To determine the specific partnerships necessary to build a whole health approach, health systems will need to identify the resource, service, and provider gaps in their current approach to whole health care. Functionally, the infrastructure needed to create partnerships should either physically or virtually co-locate care team members. Interprofessional teams should feel integrated and de-siloed and have coordinated leadership pursuing a common whole health vision. Infrastructure should support easy, seamless, and frequent information sharing and communication across team members. There should be sufficiently shared goals, purpose, mental models, and structural stability such that changes within partnering organizations do not undermine the whole health interprofessional team approach. Health systems will need workforce training efforts to support working across sectors, with a new focus and new goals to define success.
GOAL FOUR: DELIVER ALL FOUNDATIONAL ELEMENTS OF WHOLE HEALTH CARE ACROSS THE LIFESPAN
Recommendation 4.1: The Department of Veterans Affairs should fully incorporate all whole health foundational elements into its Whole Health System.

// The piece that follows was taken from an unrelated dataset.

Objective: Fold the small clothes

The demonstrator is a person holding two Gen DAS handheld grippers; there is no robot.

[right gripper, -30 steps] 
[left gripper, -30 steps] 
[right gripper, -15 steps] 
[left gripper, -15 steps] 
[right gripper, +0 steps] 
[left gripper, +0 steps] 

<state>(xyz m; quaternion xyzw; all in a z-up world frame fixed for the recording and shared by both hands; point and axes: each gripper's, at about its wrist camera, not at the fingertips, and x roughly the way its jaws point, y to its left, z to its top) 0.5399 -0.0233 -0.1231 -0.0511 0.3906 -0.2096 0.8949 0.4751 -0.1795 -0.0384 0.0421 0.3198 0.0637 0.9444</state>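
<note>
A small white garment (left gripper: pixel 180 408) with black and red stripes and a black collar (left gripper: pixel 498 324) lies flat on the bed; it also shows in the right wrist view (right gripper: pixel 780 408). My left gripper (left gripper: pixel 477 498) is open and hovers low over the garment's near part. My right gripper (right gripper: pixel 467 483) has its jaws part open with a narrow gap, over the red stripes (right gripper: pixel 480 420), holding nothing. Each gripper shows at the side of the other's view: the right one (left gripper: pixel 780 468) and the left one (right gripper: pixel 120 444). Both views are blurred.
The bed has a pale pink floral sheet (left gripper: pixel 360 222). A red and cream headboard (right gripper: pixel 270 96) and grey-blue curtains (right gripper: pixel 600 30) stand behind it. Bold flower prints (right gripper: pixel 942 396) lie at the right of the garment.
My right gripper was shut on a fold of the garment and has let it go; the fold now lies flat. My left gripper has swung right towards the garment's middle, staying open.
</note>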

VA has made tremendous efforts to develop and implement its WHS. It has focused appropriately on the issues most directly related to service-related issues for veterans—chronic pain, mental health, and traumatic brain injury. Implementation has also focused more on the people-centered (“what matters to you”), complementary and integrative health, health coaching and peer navigation, and individual well-being components of the approach. Future efforts should continue and should advance these activities and more fully develop all foundational elements of whole health care with particular attention to ensuring that the care offered is comprehensive and holistic, addresses upstream factors (e.g., health behaviors, mental health, social needs) and team well-being, and is accountable to all veterans with particular attention to equity for disabled, socially vulnerable, racial and ethnic minority, women veterans, and others who may have difficulty accessing services due to geography or other factors. Additionally, VA will need to extend the whole health approach to older veterans, women’s health, maternal health, family health, LGBTQ+ health, chronic disease management, and healthy aging.

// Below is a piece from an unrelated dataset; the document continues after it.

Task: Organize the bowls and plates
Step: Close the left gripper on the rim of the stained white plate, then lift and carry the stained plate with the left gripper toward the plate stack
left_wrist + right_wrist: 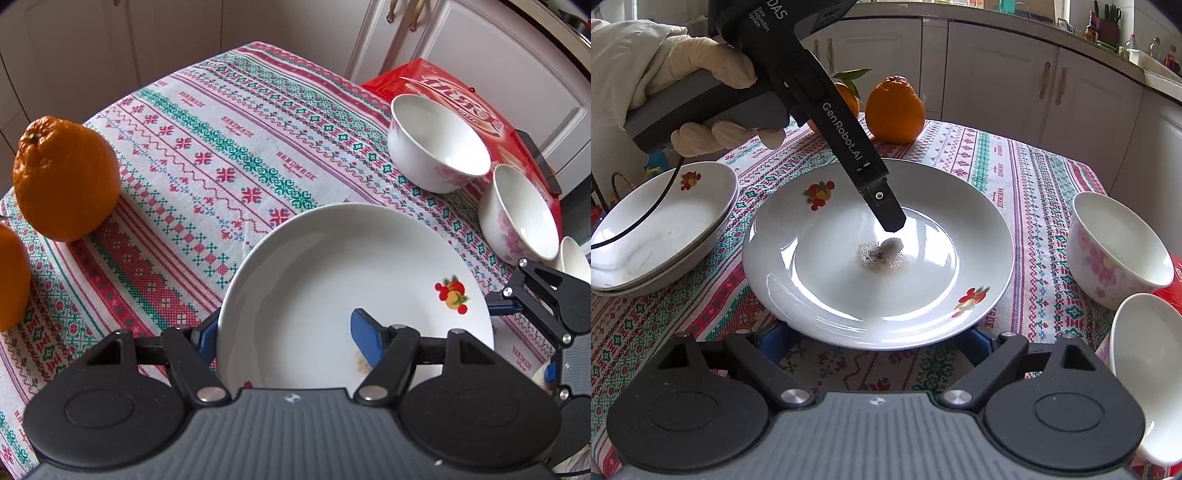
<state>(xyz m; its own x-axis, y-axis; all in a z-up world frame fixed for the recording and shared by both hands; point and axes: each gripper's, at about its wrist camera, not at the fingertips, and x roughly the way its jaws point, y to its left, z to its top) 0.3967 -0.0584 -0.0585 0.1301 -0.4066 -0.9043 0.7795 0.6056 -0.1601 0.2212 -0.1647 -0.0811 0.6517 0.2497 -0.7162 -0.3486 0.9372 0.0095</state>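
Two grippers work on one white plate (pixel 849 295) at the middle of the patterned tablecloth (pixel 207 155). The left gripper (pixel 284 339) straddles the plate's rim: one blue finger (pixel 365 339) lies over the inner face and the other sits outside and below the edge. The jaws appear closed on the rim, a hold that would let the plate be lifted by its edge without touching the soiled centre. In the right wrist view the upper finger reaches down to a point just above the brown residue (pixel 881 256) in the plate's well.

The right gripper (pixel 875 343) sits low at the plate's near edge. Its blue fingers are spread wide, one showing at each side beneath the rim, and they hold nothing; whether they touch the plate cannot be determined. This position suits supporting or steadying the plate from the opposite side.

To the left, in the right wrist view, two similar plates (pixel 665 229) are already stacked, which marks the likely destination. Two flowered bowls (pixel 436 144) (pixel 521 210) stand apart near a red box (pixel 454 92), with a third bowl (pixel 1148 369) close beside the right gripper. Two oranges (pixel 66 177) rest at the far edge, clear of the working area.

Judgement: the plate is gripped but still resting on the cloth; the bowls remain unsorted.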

Recommendation 4.2: Health care systems, community programs, social services, and public health organizations should model whole health approaches after the Department of Veterans Affairs and other early adopters.
VA and other early adopter health systems have learned and shared a significant amount of knowledge about implementing a whole health approach to care. Systems that are committed to helping people achieve whole health should begin by building on what others have done successfully. Local tailoring will be necessary to address the specific needs of the people served, available resources of the local care systems, the local environment, and opportunities for collaboration. Whole health implementations among early adopters have addressed a wide range of populations and conditions, but in any one system whole health implementations have generally been developed for select populations or conditions. Whole health care should be the default way that health care is practiced and should be available for all people in every community across the lifespan, including both caring for people of all ages at any one time and a longitudinal approach to whole health care across each person’s life and health trajectories. Health systems should tailor whole health care to the populations they serve, and systems will need to assess and address their gaps in care as these align with specific communities needs and conditions.

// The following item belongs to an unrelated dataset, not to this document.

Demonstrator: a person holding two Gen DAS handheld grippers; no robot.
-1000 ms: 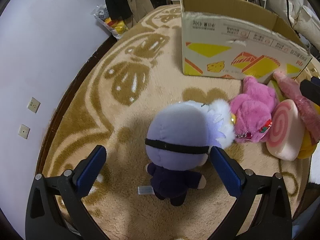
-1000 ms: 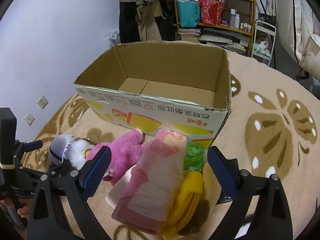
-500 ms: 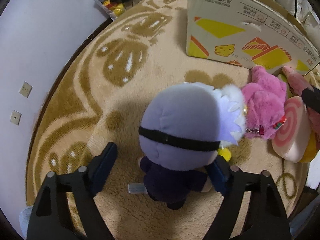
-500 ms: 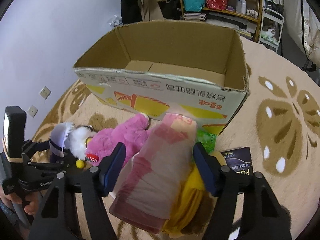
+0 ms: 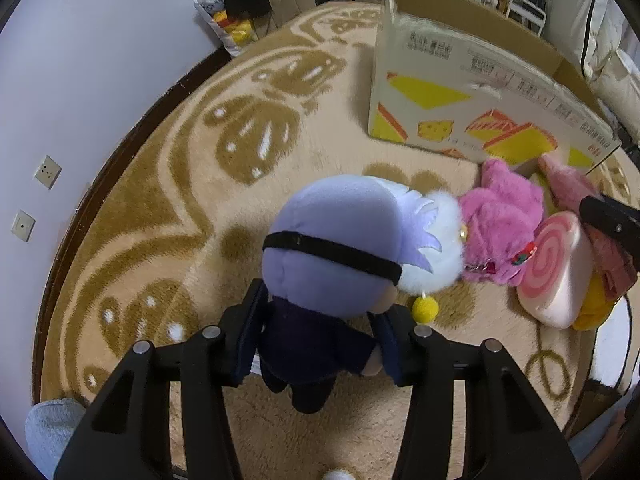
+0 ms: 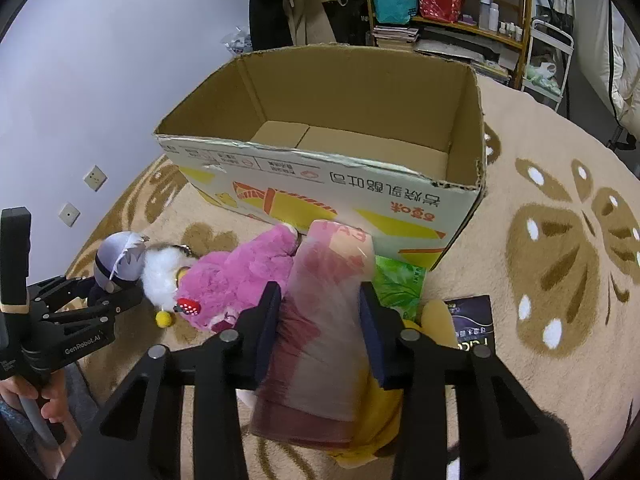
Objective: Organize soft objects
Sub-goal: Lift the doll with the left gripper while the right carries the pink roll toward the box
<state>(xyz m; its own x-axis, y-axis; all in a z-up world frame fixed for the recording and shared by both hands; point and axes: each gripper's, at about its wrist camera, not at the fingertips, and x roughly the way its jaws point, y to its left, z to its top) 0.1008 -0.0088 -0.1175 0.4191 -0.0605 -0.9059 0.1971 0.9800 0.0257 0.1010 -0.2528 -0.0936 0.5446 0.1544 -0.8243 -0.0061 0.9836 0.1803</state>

Recommendation 4.3: Building on its existing health center program, the Health Resources and Services Administration should lead the scale and spread of whole health care in the community.
Through its experience in starting up national networks of federally qualified health centers and area health education centers and coordinating more than 3,000 grantees and 90-plus programs designed to provide equitable health care to people who are geographically isolated and economically or medically vulnerable, the Health Resources and Services Administration (HRSA) is well positioned to serve as a federal leader in promoting whole health care adoption and implementation in non-VA settings among its current and future grantees (see Recommendation 4.2). HRSA has established systems of accountability and addresses upstream factors as well as conventional health care. Particularly important has been HRSA’s ability to scale and spread initiatives across the nation, including in some of its most vulnerable communities, in collaboration with state and community partners. Strategies to support scale and spread can include linking health center certification and funding to the center implementing a whole health care approach; requiring grantees to measure, learn from, and report on whole health processes and outcomes; and providing health centers with technical assistance to achieve the whole health goals outlined in this report. HRSA’s approach to promote uptake and delivery of whole health care services can serve as a model for commercial and federal payers as well as state and local health departments. These roles would be an expansion of HRSA’s current
mandate and would likely require congressional support and funding, a necessary investment to promote access to whole health care, particularly among underserved populations.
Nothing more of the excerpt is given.